YOUR GOAL: Starting at the line below holding "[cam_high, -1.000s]" and stopping at the line holding "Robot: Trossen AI", print every line exactly, both ends included, and leave the rest out.

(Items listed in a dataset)

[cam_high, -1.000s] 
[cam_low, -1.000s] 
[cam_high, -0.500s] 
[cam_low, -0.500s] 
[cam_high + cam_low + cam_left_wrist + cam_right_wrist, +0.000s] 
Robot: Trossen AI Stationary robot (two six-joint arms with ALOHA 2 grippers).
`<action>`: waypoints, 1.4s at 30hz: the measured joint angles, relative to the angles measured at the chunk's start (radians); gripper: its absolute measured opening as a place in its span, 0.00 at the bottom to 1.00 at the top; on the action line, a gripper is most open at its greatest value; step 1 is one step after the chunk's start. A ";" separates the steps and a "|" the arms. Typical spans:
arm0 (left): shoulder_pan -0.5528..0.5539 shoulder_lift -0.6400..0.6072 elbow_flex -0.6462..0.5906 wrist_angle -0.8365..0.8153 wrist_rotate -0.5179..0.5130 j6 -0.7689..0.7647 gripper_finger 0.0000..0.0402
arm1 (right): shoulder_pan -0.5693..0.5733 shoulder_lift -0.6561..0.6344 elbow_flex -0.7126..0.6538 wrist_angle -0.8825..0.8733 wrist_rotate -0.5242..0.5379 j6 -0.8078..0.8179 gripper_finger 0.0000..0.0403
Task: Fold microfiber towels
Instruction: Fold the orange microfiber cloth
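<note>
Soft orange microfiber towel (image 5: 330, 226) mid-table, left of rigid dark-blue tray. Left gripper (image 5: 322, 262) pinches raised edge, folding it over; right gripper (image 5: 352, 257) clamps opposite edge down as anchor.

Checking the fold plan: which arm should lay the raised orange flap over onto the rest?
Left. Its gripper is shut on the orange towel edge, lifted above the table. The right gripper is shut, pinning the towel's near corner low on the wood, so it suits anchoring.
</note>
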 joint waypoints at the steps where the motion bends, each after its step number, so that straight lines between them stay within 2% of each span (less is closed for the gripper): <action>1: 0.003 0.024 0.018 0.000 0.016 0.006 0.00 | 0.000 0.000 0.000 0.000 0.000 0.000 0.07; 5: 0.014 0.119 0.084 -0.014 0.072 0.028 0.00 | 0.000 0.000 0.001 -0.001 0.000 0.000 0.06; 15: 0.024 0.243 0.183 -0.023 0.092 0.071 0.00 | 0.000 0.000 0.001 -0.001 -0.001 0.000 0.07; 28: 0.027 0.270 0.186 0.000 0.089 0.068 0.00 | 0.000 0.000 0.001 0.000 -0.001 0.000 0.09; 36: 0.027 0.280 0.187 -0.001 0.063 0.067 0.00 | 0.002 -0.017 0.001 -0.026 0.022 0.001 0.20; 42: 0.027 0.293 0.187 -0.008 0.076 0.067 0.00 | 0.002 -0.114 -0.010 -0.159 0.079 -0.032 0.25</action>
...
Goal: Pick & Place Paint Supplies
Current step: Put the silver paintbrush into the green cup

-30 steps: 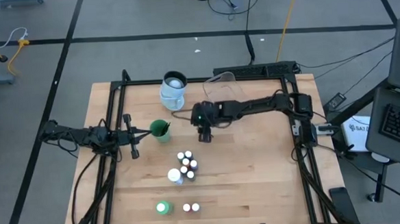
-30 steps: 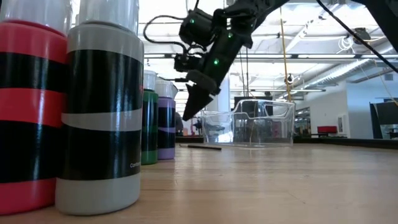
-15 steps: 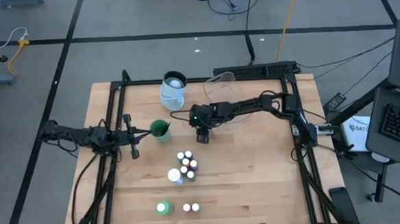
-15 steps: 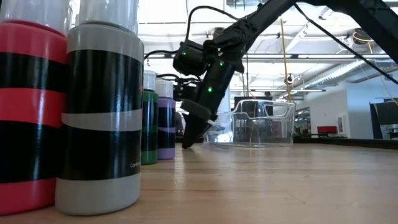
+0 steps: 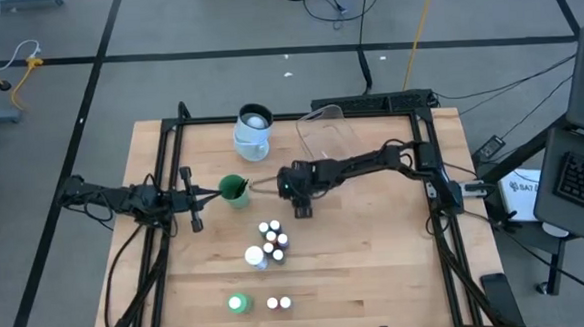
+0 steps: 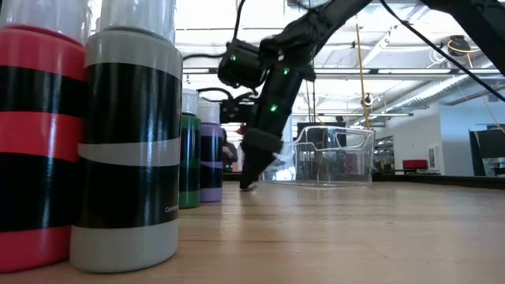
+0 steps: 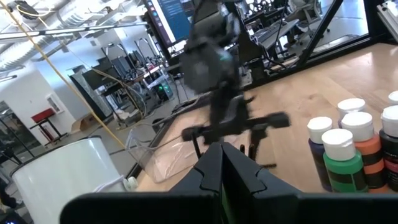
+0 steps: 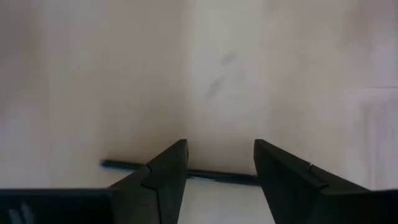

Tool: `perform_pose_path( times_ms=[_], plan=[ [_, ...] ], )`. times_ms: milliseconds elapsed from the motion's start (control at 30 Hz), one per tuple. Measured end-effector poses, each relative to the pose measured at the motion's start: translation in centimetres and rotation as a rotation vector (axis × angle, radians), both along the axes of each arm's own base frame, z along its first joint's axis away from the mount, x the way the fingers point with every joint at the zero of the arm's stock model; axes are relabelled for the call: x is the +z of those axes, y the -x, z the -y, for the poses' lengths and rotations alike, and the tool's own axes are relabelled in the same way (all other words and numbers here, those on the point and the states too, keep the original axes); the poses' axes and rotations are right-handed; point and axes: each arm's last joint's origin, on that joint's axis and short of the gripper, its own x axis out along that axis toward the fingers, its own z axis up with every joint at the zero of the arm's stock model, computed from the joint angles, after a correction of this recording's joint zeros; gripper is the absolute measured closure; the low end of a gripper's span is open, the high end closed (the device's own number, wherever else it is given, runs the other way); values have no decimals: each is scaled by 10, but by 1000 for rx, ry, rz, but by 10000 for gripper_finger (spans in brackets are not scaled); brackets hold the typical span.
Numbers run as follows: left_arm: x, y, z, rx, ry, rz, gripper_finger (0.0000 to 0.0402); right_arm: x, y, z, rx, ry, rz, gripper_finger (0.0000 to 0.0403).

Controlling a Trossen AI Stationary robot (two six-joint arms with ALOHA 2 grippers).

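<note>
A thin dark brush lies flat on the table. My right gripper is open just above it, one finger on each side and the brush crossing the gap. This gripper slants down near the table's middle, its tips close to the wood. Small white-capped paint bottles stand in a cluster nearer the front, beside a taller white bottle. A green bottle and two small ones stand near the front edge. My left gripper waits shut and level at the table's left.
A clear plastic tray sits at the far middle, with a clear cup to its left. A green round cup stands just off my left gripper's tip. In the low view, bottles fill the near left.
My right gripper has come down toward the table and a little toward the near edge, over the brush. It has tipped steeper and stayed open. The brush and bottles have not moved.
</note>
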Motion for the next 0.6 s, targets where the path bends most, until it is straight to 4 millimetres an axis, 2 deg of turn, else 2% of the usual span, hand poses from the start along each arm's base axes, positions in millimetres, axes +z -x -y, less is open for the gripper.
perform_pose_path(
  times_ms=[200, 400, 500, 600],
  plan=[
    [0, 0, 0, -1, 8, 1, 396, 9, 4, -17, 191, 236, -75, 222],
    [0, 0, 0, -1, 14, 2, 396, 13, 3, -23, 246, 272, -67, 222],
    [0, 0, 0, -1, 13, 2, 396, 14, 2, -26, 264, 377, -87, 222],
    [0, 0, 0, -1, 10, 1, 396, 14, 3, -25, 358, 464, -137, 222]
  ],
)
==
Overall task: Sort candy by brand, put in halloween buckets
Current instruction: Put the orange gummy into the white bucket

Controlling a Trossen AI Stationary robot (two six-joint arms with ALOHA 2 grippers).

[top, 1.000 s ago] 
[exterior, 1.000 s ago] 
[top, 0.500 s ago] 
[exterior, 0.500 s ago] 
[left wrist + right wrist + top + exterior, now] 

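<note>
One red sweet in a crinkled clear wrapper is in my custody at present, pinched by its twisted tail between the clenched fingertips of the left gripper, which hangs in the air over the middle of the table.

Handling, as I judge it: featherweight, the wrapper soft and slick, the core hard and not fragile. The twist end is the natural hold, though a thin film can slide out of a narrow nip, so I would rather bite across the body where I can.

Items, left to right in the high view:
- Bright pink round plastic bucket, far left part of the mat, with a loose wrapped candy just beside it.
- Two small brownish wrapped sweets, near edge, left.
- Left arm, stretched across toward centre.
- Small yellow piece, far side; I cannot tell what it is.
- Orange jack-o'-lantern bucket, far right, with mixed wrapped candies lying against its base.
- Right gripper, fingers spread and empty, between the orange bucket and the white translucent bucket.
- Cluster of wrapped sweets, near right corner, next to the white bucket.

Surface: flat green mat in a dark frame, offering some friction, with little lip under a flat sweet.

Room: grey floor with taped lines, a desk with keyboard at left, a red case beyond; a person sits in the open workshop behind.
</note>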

EXERCISE OUTPUT:
[cam_high, -1.000s] 
[cam_low, -1.000s] 
[cam_high, -0.500s] 
[cam_low, -0.500s] 
[cam_high + cam_low + cam_left_wrist + cam_right_wrist, +0.000s] 
Robot: Trossen AI Stationary robot (two six-joint arms with ALOHA 2 grippers).

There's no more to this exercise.